Mereka menyelematkan diri ke Italia pada 2016 setelah menerima perlakuan buruk dari petugas. Saat itu, polisi jarang lain memaksa mereka menganjurkan paspor.

Empat anak Mihriban Kader-Ablikim Memtinin dititipkan ke kakek dan nenek itu. Amnesty mengatakan, yang berlaku kemudian sang nenek dikirim ke kamp reedukasi tatkala sang kakek diinterogasi polisi.

“Keluarga kami yang asing tak berani merawat anak-anak kami setelah kejadian dengan menimpa wali kami, ” kata Mihriban kepada Amnesty.

“Mereka takut mereka akan dikirim ke kamp [jika berani mengambil anak-anak kami]. ”

‘Ditangkap polisi’

Untuk memutar video ini, aktifkan JavaScript atau coba di mesin pencari lain

Pada November 2019, Mihriban & Ablikim mendapat izin sebab pemerintah Italia untuk mengakibatkan anak-anak mereka, namun di perjalanan anak-anak ini ditangkap oleh polisi dan ditempatkan di panti asuhan pemerintah, kata Amnesty.

“Sekarang anak-anak kami berada di lengah pemerintah China… saya tidak tahu apakah kami bisa menemui mereka lagi, ” kata Mihriban.

Kesaksian serupa didapat dari Omer serta Meryem Faruh, yang menyelamatkan diri ke Turki di 2016. Dua anak terkecil mereka dititipkan ke kakek-nenek karena tak punya paspor, kata Amnesty.

Kemudian Omer dan Meryem mendapat kabar bahwa pengampu mereka ditangkap dan sejak itu mereka tak pernah tahu kadar dua anak mereka.

Amnesty meminta agar China mengambil akses tak terbatas bagi para pemantau HAM, pengkaji independen, dan wartawan ke Xinjiang.

Baca juga:

Sumber gambar, Reuters

Mereka juga mendesak biar anak-anak Uighur yang diambil paksa ini dikembalikan ke pihak keluarga.

“China menerapkan kebijakan yang sewenang-wenang di Xinjiang yang memisahkan keluarga… anak-anak dilarang membiarkan [panti asuhan]. Orang primitif menghadapi persekusi dan interpretasi jika mereka pulang & mengambil anak-anak ini, ” kata Alkan Akad, peneliti Amnesty International untuk masalah China.

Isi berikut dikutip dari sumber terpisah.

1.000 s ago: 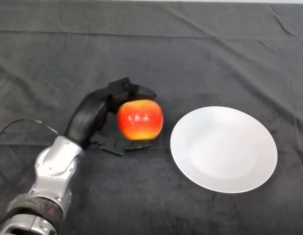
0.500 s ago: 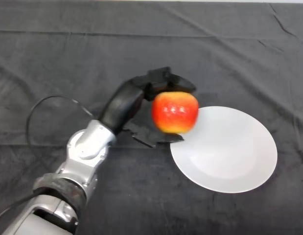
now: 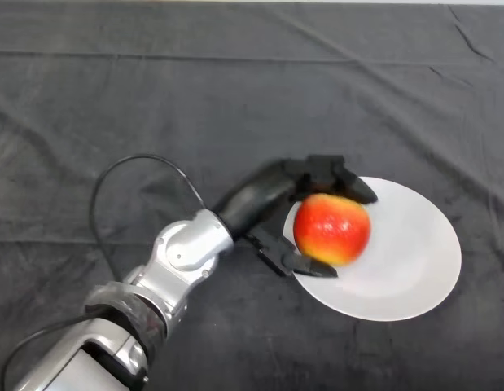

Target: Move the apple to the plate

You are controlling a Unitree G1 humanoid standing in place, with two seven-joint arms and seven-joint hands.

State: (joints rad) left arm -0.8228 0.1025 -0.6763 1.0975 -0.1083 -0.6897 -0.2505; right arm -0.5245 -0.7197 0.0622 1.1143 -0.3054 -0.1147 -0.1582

China membantah sudah melakukan pelanggaran HAM kepada minoritas Muslim Uighur di Xinjiang.

Namun sejumlah negara, termasuk Amerika Serikat, Kanada, dan Belanda menyatakan China melakukan genosida terhadap masyarakat Uighur.

Legislasi serupa yang diusulkan di Inggris ditolak oleh parlemen.